What Writers Can Learn: Ambiguity, Mystery, Suspense
One of the most fascinating things about Sleepy Hollow is its ambiguity. For example, none of the main characters are purely likeable. Ichabod is depicted as an overly strict and moral teacher, but a glutton in his private life, who desires Katrina as a way to access her father’s vast fortune. Van Brunt is a local hero, but a vicious prankster and a bully in many depictions. Even Katrina is hinted to be only interested in Ichabod to make Van Brunt jealous. Each character is genuinely flawed and imperfect, which makes who is likeable up to the reader.
However, that ambiguity also extends to the story itself. Nowhere is this more seen then in the final fate of Ichabod Crane. While it is plausible to believe Ichabod was spirited away by the Horseman, the story also suggests that he escaped and left the town to become a judge in another county. But it is also suggested that his spirit haunts the area. However, the strongest suspicion is placed on Van Brunt, who was described as an agile rider. The story mentions that he always had a knowing look upon his face when the tale was told, hinting that he dressed as the Horseman to frighten off Crane and get Katrina (whom he does marry). What actually happened is left up the reader, and with all the options seeming plausible, the terror of not knowing the truth makes the tale even more frightening.
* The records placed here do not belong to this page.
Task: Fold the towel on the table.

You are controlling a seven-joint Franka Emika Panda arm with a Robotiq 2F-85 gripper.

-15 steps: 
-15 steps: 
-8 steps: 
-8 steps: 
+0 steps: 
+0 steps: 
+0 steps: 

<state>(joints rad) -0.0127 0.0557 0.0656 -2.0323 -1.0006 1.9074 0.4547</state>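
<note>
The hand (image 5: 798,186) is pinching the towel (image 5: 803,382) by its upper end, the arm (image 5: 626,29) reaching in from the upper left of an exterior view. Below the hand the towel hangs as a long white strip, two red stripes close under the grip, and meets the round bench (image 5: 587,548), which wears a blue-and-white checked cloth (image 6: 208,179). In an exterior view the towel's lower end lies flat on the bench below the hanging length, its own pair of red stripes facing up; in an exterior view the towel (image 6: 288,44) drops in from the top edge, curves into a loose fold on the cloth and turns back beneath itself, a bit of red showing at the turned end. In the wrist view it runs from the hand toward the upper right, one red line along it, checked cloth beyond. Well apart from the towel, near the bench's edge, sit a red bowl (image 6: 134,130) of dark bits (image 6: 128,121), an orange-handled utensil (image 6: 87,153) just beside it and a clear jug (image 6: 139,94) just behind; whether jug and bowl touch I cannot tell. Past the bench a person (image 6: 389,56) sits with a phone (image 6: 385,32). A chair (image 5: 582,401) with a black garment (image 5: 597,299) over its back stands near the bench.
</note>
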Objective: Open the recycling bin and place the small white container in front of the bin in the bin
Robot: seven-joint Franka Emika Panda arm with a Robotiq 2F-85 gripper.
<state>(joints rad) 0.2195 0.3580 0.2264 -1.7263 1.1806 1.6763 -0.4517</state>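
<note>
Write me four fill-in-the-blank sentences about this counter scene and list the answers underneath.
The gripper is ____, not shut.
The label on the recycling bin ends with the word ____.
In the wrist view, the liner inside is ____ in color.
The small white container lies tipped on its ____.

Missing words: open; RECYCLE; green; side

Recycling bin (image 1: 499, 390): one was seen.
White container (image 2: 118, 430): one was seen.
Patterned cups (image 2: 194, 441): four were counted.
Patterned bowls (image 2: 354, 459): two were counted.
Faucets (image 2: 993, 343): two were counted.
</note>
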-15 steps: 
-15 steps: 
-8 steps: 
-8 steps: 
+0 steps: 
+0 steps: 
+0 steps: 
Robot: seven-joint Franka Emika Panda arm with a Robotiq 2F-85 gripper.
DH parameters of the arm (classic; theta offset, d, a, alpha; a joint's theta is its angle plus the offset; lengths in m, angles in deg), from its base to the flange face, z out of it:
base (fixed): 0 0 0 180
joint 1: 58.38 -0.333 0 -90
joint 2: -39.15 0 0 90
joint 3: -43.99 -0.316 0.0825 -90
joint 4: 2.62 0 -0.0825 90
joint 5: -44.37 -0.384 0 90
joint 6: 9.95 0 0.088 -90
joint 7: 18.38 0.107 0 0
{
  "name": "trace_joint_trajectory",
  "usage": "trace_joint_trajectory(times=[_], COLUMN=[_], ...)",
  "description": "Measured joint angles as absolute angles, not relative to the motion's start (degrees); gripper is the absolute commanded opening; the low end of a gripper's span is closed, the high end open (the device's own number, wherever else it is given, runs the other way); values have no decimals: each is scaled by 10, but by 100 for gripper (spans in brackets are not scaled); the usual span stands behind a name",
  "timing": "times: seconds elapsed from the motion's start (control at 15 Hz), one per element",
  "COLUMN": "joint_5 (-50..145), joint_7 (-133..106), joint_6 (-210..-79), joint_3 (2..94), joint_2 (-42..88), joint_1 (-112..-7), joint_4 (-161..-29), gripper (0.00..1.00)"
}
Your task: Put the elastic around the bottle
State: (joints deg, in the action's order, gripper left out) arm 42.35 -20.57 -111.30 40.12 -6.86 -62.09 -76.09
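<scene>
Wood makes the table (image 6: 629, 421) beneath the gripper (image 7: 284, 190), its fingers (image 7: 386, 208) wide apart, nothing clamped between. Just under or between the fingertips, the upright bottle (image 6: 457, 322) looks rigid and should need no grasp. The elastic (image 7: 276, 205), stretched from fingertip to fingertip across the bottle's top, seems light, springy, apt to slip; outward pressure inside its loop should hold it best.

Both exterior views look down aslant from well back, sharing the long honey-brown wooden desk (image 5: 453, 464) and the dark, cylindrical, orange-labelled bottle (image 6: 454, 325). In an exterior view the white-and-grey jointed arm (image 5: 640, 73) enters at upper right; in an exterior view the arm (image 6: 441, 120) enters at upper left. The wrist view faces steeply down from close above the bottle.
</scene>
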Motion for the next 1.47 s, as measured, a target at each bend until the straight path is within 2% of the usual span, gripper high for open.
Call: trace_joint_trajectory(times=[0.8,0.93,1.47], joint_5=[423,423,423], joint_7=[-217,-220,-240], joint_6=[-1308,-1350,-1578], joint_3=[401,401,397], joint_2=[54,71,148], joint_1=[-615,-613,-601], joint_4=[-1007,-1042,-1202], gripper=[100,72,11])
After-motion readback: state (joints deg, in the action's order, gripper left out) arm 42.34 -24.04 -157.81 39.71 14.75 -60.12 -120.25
Of course, no discussion of the story would be complete without the famous chase. Irving wisely builds the section to pulse pounding intensity, beginning with the superstitious Ichabod traveling down a dark road, the ghost stories of the party still ringing in his ears. As the Horseman approaches, Crane demands for his identity, until the ghoul’s frightful visage is revealed. Crane runs off, pushing his horse to the limit as he races for the bridge, the Horseman in pursuit. Crane reaches the bridge, but turns just as the Horseman hurls his flaming at him, ending the chase so suddenly, the reader is left drenched in sweat, stunned into shock and uncertainty, elements that all great suspense stories should.
Sleepy Hollow has been adapted many times in film and television. The Disney adaptation is best for younger viewers, as it maintains a fine balance between Disney charm and frights. Older audiences would be well served by Tim Burton’s Sleepy Hollow, which is loose with the story (Crane is now a NYC constable, called in to investigate the Horseman) and adds a compelling murder mystery and well done gore element, while still paying homage to the original story. The TV movie The Hollow is also a fine choice- a sequel of sorts that deals with The Horseman returning for the descendants of Ichabod Crane, with many dark and genuinely frightening elements. Finally, there is the current TV series Sleepy Hollow, which resurrects a British turncoat version of Ichabod Crane in the modern day, along with the Horseman. While it expands on the story, adding Biblical, historical, and mythical elements as well as a modern crime drama, it is still an enjoyable and fun version, good for anyone looking to expand on the original story.